While the concept of ETL pipelines may seem straightforward, the reality is that developing mechanisms to support these pipelines in data projects is a task of immense complexity that requires careful planning and execution.

ETL, or Extract, Transform, and Load, involves extracting data from the source system, processing it to align with the intended data models, and then loading it into those models. These three steps may appear straightforward but often become challenging due to seemingly simple assumptions or expectations that can lead to considerable time and resource expenditure. In our video series on Single Pane of Glass for Enterprise Analytics, we’ve purposefully chosen data that mirrors scenarios encountered by many of our clients. We are adopting the perspective of “New York City” to evaluate how various departments or functions are performing across different areas (the Boroughs). When we examine the CitiBike data, we notice it lacks Borough information and only presents Latitude and Longitude details for the bike stations.

The challenge presented here is quite common: business attributes must be incorporated into data to effectively utilise it within the data model. We face a critical business requirement to report by Borough, which must be addressed. With over 2000 Stations in our selected data, and a few new stations being added monthly, we have two primary challenges. Initially, the Project Team or your Centre of Excellence must cleanse and fix these 2000+ stations. Subsequently, the ongoing maintenance of this list needs to be transitioned back to the team managing the process, implying that a simple and low-impact solution should be provided to the business. Our extensive experience shows that such solutions often become overly complex, neglecting the KISS (Keep It Simple Stupid) principle. In our video, we demonstrate a streamlined approach triggered by an email, though we will discuss an alternative below.

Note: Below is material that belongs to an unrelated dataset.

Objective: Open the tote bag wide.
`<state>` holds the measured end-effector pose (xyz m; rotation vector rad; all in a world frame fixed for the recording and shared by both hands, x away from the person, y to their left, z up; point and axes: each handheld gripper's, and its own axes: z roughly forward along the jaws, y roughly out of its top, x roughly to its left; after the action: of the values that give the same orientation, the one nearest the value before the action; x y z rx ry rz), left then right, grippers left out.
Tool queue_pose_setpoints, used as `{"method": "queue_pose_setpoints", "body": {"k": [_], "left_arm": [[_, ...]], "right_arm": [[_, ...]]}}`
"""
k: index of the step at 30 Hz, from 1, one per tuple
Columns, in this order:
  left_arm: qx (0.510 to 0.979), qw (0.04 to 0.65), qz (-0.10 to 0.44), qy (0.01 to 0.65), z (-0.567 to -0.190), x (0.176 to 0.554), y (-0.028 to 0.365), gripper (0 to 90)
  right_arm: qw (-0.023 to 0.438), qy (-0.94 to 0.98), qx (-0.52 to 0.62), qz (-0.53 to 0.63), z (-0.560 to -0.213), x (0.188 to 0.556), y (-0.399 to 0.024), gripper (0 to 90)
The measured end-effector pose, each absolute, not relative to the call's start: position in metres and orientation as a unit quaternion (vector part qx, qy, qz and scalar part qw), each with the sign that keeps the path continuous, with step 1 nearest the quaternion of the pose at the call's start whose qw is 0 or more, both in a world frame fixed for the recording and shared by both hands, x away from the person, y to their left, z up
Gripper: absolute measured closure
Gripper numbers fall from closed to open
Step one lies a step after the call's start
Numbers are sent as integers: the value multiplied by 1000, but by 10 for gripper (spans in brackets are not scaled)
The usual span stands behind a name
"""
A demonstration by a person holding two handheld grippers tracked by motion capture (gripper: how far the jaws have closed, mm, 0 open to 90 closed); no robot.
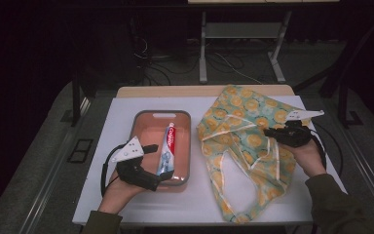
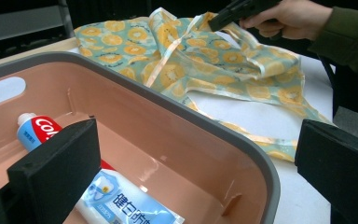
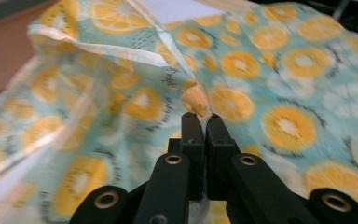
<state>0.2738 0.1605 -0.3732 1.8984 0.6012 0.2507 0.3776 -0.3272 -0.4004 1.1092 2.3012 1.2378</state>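
Observation:
A teal cloth printed with orange slices [image 1: 233,146] [image 2: 242,70] [image 3: 284,65] lies spread on the right half of the white table, its pale straps trailing toward the front edge. My right gripper [image 1: 268,131] [image 3: 204,116] is shut on a pinched fold of this cloth, lifting it slightly; it also appears far off in the left gripper view [image 2: 223,16]. A pink tray with a grey rim [image 1: 139,122] [image 2: 177,107] holds a toothpaste tube [image 1: 167,148] [image 2: 121,203]. My left gripper [image 1: 156,165] [image 2: 198,140] stands open across the tray's near wall, gripping nothing.
The white table top [image 1: 199,200] ends near both forearms at the front. Beyond its far edge stand a metal frame [image 1: 243,34] and cables on a dark floor.

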Motion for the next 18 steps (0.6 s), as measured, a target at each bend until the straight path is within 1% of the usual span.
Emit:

1.      Manual – Get source Data

2.      Automatic – Source Data processed by the solution

3.      Automatic – Data compared to distinct Station Names

4.      Automatic – New Station list sent to Team

5.      Manual – Updates processed

Steps 4 and 5 can be integrated within Microsoft Teams, so instead of sending an email, the entire team receives a message in Teams. The list filtered to the “Unknown Boroughs” will be accessible on another Tab within the Team. This centralizes everything, eliminating the need for an additional app that people might forget to access and update. The training required is minimal: “A message comes through into our main Teams chat informing us of items to check; we visit the other tab and update the items by clicking the link and identifying the location.”

The solution is intentionally embedded in the team’s existing workflow because the number of required interactions is low; developing a specific app for handling 20 items a month would be costly, even with PowerApps, and would likely result in data not being properly maintained. A potential downside is the necessity to use a Microsoft List, which is practically limited to about 10,000 rows (paging solutions need consideration at over 5,000 rows, although the real limit is in the millions). Given the current ~2500 + 20 monthly additions, this solution will likely last beyond the lifespan of our data platform, with an estimated 10+ years before reaching 5,000 rows.

In summary, it is evident that while some solutions may seem unnecessary initially, they ultimately become critical. Although it was reasonable to expect complete address availability for all stations, managing the lookup and validation of critical business data became essential. We considered automating this completely using Google or Azure Maps APIs to look up Latitude and Longitude and return full street addresses. Such a solution would take about a day to write and test, presenting the primary challenge. Our no-app solution took under half a day to set up and deploy, with only an additional hour needed for documentation. In contrast, an app would require at least half a day to document. An automated solution would also introduce potential errors and necessitate ongoing maintenance. Our approach adheres to the “KISS” principle by providing a straightforward solution seamlessly integrated into user’ workflows.